We have a lot of Milwalkee LiON stuff at work (power plant), drills, impacts & sawzalls.  They pretty much kick butt.  It's nice to have the little LED display on the battery so you can see how much charge is remaining before you trek to the other side of the plant (or up roughly 130 stairs to the 9th floor) for your project.  My only complaint about LiON is that the batteries give very little warning when they are about to go dead.  It's like running out of gas, full power one minute and a few seconds later dead in it's tracks where the NiCd's taper off as they are about to die.


----------



## heat seeker (Dec 12, 2014)

Wait for the after-Christmas sales.


----------



## AK13 (Dec 12, 2014)

I don't know about Craftsman, but I know with Dewalts you could keep your old drills and just switch to the new Lithium Ion batteries. They weren't a perfect fit, plenty good enough. Probably not possible for most brands though. Of course they practically give the drills away for free. Most of the cost seems to be in the batteries. 

I've been using a Hitachi 18v Li-ion drill set. Its great.


----------



## semipro (Dec 12, 2014)

I have both Ni-cad and lithium Dewalts and I much prefer the lithium.  The batteries themselves seem to last longer and I believe the power density (amp-hr/weight) is higher.  
One thing that's a little hard to get used to is that while Ni-cads let you know they are getting low by tailing off while the lithiums I use supply full power until they shut off abruptly. 
When you've just topped out on a tall ladder its frustrating to hit the switch and get on a few seconds of power.  I've learned to carry an extra battery along with me. 

Although I really like my Dewalt, you may consider HD's Rigid line.  They provide a lifetime warranty on the rechargeable tools and batteries.  I don't have any so I don't know the warranty details though.


----------



## Retired Guy (Dec 12, 2014)

I have great luck with Bosch.


----------



## Shaft546 (Dec 14, 2014)

I own ten tools on the Craftsman 19.2 line and both nicd and lithium batteries. I'm not a heavy user, so these are perfect for me. I don't think they are pro grade, but I haven't broke any yet. I highly recommend the lithiums. Last longer and consistent. I joined the rewards program on shopyourway.com for the deals to get them cheaper. I have not bought any tools full price. Hope that helps.


----------



## Warm_in_NH (Dec 14, 2014)

We use the DeWalt 20 v lithium at work. I just swapped over this spring. We beat the snot out of them and they take it.
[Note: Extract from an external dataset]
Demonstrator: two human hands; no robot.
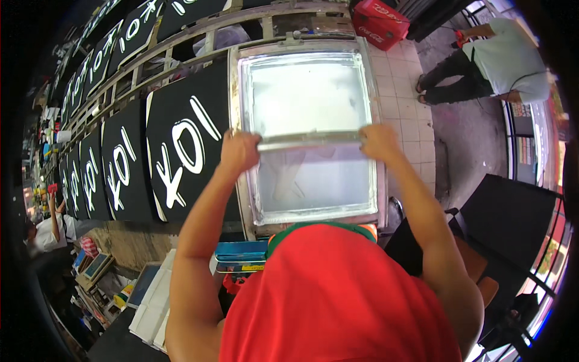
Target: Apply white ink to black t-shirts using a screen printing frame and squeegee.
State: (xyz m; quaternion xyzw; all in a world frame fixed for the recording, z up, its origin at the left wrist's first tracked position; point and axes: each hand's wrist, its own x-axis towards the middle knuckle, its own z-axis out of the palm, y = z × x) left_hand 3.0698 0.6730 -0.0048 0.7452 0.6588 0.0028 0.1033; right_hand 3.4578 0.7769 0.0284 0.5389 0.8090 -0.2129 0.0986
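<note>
A long, pale squeegee [310, 140] lies crosswise on the mesh of a screen-printing frame [234, 90]. My left hand [239, 151] is closed around its left end. The right end is gripped by my right hand [379, 143], which looks slightly blurred. Beyond the squeegee the mesh [307, 90] looks bright white. On the near side it is greyer and more see-through, with a faint shape showing under it. Left of the frame lies a black fabric panel [166, 114] bearing white brush-style lettering.
More lettered black panels [123, 172] line the long table leftward, beside a slatted rail [208, 45]. A red crate [380, 24] stands beyond the frame's far right corner. One person [506, 60] is at upper right, another [54, 232] at far left. Red cloth [338, 289] covers the near middle.
</note>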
Only con I found is that while they perform better in the clod than the nicad did, they won't take a charge and the charger won't slowly warm them like the nicads would. I watched a battery blink "cold pack delay" for 8 hours straight the other day.

For less money, I have used the rigid HD set and liked it. Almost bought it but my supplier had a great sale this spring on the DeWalt and that's what I've used for years.

Lighter, longer run time, seem stronger. If you use them enough to make it worth while, make the switch.


----------



## midwestcoast (Dec 14, 2014)

All the big tool companies have recently come out with higher capacity 18v Li-ions. Generally 4 amp hour for the larger batteries and 2Ah for the compact.  You might find deals on the older 3.0 and 1.5Ah batteries or tool combos with those older batteries.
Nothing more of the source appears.